Task objective: The listing, minus its pictures, is to be given again exactly.

The data:
####
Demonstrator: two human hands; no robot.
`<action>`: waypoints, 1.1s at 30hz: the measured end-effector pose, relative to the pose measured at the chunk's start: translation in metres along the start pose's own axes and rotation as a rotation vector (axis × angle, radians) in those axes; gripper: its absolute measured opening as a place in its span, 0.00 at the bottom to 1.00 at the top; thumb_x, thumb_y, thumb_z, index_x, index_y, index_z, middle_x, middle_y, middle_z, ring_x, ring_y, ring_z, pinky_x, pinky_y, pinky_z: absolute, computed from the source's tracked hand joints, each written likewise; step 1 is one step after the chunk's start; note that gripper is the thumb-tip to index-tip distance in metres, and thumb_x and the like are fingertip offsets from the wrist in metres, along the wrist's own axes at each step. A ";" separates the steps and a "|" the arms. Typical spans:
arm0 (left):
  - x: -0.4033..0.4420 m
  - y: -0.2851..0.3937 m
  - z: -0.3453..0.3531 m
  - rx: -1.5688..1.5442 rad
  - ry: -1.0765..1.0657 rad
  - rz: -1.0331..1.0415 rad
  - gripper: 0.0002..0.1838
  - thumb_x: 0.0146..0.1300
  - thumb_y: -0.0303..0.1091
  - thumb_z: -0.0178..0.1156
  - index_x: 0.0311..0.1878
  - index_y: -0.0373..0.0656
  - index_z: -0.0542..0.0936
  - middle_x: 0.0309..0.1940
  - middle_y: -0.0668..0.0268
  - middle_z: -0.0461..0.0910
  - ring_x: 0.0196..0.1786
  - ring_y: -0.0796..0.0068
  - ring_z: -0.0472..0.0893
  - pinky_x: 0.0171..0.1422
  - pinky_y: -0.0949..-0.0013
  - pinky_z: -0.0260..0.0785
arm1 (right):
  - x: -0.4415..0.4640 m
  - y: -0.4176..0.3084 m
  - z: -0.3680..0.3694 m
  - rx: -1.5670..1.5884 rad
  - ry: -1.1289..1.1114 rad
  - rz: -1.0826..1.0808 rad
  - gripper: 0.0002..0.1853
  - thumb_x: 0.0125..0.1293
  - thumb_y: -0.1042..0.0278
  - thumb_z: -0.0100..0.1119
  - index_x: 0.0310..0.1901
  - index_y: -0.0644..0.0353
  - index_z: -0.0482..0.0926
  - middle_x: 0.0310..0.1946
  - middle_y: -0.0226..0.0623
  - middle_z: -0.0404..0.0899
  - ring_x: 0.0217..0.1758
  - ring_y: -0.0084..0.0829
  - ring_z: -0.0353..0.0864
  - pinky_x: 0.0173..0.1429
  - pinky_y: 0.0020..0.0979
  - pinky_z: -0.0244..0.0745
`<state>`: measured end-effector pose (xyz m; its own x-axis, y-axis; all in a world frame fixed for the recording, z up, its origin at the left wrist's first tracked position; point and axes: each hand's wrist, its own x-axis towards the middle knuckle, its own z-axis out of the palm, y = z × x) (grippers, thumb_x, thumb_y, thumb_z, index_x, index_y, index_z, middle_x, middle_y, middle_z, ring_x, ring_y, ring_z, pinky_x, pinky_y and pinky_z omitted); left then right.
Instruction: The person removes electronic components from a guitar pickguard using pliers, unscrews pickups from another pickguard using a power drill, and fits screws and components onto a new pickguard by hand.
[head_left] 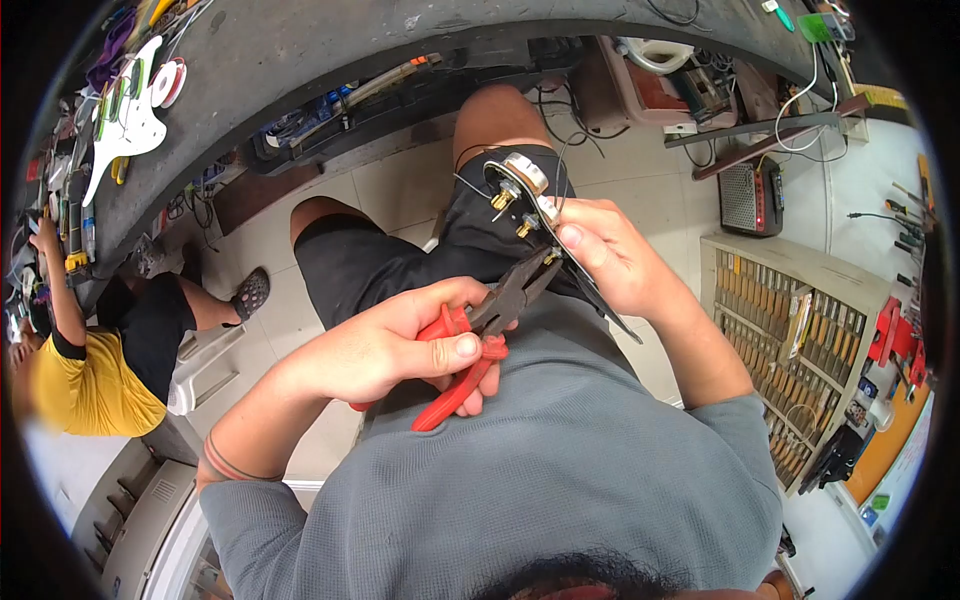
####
Answer section:
Demonstrator: two human hands; no robot.
`<action>`: waypoints, 1.1s at 30hz: the measured end-effector pose, relative to the pose measured at the chunk's start: translation in metres along the start pose's own axes and rotation as a rotation vector (axis × angle, radians) in those axes; gripper: its absolute measured opening as a place in its span, 0.00 at the bottom to 1.00 at the top; thumb_x, thumb_y, thumb_z, index_x, index_y, index_z, middle_x, middle_y, middle_z, ring_x, ring_y, ring_z, pinky_x, pinky_y, pinky_z: absolute, computed from the source's tracked hand joints, each written likewise; step 1 is one step after the chunk's start; note that gripper is the thumb-tip to index-tip distance in metres, and thumb_x and the like are fingertip offsets from the wrist in metres, along the wrist's own axes at each step. A ";" separates the steps and a "|" the arms. Typical spans:
arm0 (left):
  - x: -0.4033..0.4420 m
  - y: -0.2851..0.3937 m
  - z: -0.3453..0.3531 m
  - rx: -1.5688..1.5442 rad
  - ry: -1.0765..1.0657 rad
  - rz: -1.0331..1.0415 rad
  - gripper: 0.0002..0.1838
  - thumb_x: 0.0146..0.1300
  - thumb_y: -0.0303..0.1091
  - thumb_z: -0.0178..0.1156
  - index_x: 0.0311..0.1878
  - index_y: -0.0373..0.0656
  - index_z: -0.0542..0.0936
  - middle_x: 0.0309..0.1940
  - middle_y: -0.0668..0.0268
  - middle_z: -0.0461..0.0910
  - ring_x: 0.0196..0.1786
  - ring_y: -0.0796..0.0068
  - ring_z: -0.0472..0.0893
  - pinky_x: 0.0171..0.1422
  - pinky_y: -0.0949..-0.0013
  - pinky_z: -0.0260..0.0785
arm1 (right):
  - x: -0.4415..0.4640 m
  - y: -0.4176..0.3084 m
  - z: -0.3680..0.3694 m
  - rx: -1.5670..1.5884 rad
  - ry: -1.1289..1.1114 rad
  - rz: -1.0826..1.0808 rad
  - gripper: 0.0002..0.1853
  - thumb_x: 0.0125..0.1293
  - thumb_y: -0.1042..0.0278
  - thumb_z: -0.0100..0.1119
  - index_x: 0.0310..0.1901
  - index_y: -0.0644..0.0353
  - index_z: -0.0482..0.0926
  - middle_x: 0.0310..0.1946
  - middle_y: -0.0226..0.0623
  - middle_z: -0.0404..0.0899
  - ring_x: 0.0217..0.1758
  - ring_y: -0.0084..0.0829
  - ring_z: -0.0353..0.0864
  - pinky_x: 0.0173..0.1429
  - pinky_y: 0.0020..0.0979
  - pinky_z: -0.0244..0.0745
`<state>`: measured end-effector pose (xyz m; its own x-axis, y-axis; all in a world frame fixed for the recording, z up, its origin at the left wrist's first tracked position; point and axes: each hand's wrist, its own x-axis towards the middle knuckle, its own z-axis out of the palm, y = z × x) (grippers, thumb_x, thumb_y, thumb_z, index_x, index_y, index_z, middle_x, middle_y, middle_z, ring_x, ring_y, ring_z, pinky_x, pinky_y and pinky_z omitted); left then right.
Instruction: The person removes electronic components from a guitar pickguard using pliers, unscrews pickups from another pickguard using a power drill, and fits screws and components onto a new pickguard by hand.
[head_left] 

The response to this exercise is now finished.